Cranial Nerve Clock: Part II: Functional MR Imaging of Brain Activation during a Declarative Memory Task

Abstract

Rationale and Objectives The authors performed this study to assess brain activation during encoding and successful recall with a declarative memory paradigm that has previously been demonstrated to be effective for teaching students about the cranial nerves. Materials and Methods Twenty-four students underwent functional magnetic resonance (MR) imaging during encoding and recall of the name, number, and function of the 12 cranial nerves. The students viewed mnemonic graphic and text slides related to individual nerves, as well as their respective control slides.

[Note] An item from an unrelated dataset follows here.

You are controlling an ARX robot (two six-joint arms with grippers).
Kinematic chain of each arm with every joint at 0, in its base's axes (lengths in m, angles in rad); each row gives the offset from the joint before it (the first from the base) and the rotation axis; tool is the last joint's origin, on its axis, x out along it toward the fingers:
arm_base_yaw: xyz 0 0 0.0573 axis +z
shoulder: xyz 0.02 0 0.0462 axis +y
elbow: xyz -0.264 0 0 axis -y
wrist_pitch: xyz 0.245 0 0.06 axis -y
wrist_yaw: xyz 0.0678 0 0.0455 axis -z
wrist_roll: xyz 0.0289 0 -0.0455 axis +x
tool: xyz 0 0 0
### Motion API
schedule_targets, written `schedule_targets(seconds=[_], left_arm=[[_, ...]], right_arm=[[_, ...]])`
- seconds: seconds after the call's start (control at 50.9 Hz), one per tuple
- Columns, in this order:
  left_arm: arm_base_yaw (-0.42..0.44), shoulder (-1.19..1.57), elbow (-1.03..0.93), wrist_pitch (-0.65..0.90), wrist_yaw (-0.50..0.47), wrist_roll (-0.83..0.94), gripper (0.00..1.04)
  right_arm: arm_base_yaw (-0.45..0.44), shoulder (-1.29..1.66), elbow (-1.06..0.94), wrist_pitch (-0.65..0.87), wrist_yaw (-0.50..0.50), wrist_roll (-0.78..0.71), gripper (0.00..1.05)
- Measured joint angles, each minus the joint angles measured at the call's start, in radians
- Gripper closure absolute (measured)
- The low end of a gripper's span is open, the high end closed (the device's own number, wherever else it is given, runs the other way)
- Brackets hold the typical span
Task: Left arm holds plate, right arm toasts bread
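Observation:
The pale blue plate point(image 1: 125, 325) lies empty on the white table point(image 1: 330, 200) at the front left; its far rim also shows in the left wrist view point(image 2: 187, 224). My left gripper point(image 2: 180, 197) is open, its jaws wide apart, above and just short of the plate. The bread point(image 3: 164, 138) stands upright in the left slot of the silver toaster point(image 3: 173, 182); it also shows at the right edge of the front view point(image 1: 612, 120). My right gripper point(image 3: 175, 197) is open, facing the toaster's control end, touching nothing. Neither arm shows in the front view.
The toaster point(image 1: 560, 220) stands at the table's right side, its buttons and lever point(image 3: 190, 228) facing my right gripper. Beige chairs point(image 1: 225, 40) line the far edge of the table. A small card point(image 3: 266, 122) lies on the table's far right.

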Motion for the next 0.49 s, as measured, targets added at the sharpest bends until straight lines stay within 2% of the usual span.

For the recall paradigm, students were prompted with the numbers 1–12 (test condition) intermixed with the number 14 (control condition). Subjects were tested about their knowledge of cranial nerves outside the MR unit before and after functional MR imaging. Results Students learned about the cranial nerves while undergoing functional MR imaging (mean post- vs preparadigm score, 8.1 ± 3.4 [of a possible 12] vs 0.75 ± 0.94, bilateral prefrontal cortex, left greater than right; P < 2.0 × 10 −12) and maintained this knowledge at 1 week. The encoding and recall paradigms elicited distributed networks of brain activation. Encoding revealed statistically significant activation in the left more than right prefrontal cortex, bilateral occipital and parietal associative cortices, parahippocampus region, fusiform gyri, and cerebellum. Successful recall activated the left much more than the right prefrontal, parietal associative, and anterior cingulate cortices; bilateral precuneus and cerebellum; and right more than the left posterior cingulate. Conclusion A predictable pattern of brain activation at functional MR imaging accompanies the encoding and successful recall of the cranial nerves with this declarative memory paradigm.